= Task brief =
The answer must be a single number: the count of lines below that contain the string "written".

(Records contained in a dataset)
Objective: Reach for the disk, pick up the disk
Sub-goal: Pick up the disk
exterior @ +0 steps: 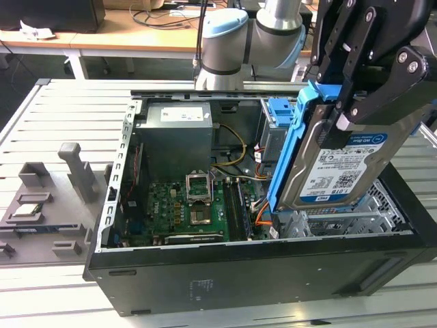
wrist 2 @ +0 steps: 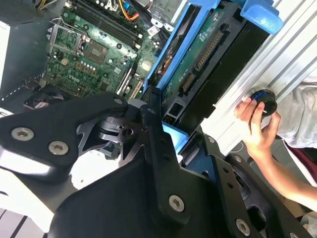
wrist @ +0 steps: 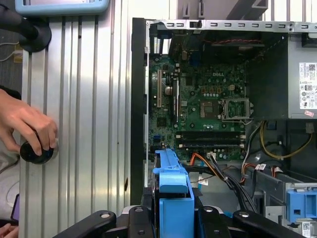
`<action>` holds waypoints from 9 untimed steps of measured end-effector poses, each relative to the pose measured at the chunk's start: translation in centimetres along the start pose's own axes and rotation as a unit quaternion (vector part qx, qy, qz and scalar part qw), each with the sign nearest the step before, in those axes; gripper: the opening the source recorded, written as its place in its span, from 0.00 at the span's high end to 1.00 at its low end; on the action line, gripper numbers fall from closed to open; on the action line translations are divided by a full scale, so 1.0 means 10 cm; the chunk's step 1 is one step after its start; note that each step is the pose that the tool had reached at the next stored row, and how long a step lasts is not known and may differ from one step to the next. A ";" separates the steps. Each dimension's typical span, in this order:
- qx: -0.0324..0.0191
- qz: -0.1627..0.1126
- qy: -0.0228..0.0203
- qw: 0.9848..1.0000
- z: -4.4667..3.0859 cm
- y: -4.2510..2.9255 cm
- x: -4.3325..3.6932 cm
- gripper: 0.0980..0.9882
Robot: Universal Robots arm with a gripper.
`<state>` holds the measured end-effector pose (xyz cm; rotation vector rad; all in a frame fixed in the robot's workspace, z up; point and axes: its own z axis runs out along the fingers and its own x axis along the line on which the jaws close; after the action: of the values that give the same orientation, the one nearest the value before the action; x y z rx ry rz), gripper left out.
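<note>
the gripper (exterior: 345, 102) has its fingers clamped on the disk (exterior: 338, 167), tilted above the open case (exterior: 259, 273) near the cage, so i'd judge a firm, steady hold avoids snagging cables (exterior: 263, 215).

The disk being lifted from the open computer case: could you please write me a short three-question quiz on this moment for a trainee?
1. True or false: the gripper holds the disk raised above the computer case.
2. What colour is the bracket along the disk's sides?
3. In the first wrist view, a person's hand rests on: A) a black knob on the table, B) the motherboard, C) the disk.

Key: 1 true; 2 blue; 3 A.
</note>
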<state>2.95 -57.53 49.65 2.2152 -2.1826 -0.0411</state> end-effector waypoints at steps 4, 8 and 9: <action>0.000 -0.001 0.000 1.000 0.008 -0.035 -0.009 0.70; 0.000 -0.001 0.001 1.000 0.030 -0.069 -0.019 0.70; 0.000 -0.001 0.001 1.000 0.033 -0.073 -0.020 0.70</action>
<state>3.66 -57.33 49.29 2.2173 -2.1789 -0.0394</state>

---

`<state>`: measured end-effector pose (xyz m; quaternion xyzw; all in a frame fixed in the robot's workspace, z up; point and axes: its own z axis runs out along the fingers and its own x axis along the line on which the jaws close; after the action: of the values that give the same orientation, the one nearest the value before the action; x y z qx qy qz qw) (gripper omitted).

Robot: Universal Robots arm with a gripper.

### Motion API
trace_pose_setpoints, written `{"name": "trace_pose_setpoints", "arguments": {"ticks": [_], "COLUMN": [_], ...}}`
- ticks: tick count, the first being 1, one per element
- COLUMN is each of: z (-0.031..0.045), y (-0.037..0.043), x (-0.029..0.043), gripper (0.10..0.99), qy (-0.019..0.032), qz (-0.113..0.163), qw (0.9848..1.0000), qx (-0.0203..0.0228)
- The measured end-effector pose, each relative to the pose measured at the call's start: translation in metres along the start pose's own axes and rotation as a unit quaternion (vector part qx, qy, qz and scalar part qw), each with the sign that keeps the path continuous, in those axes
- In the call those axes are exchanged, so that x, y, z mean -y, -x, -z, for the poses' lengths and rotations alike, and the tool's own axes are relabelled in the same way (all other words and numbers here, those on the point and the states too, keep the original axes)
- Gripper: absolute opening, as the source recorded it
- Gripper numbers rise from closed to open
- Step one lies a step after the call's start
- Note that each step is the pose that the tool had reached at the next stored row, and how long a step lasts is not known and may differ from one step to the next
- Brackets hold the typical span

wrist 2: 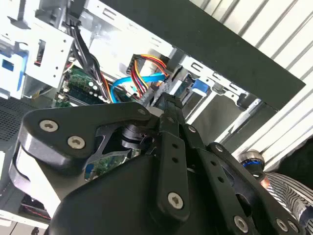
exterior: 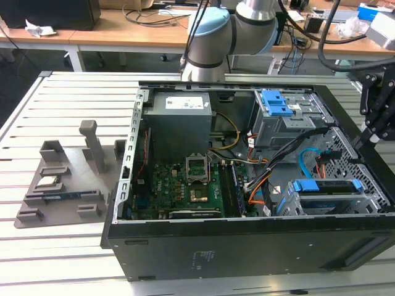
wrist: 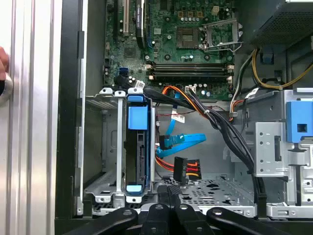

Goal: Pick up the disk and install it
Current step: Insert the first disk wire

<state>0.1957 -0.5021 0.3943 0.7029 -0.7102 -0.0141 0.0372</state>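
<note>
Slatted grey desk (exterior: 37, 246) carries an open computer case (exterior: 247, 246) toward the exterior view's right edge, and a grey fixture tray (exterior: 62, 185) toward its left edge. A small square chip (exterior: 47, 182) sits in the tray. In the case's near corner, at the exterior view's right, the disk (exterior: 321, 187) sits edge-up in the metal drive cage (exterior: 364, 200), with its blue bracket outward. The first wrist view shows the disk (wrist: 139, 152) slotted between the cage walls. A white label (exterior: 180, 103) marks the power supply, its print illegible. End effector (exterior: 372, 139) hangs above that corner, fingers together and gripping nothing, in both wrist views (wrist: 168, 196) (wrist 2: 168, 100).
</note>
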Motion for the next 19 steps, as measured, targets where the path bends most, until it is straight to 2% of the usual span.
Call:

= Reply to the task =
2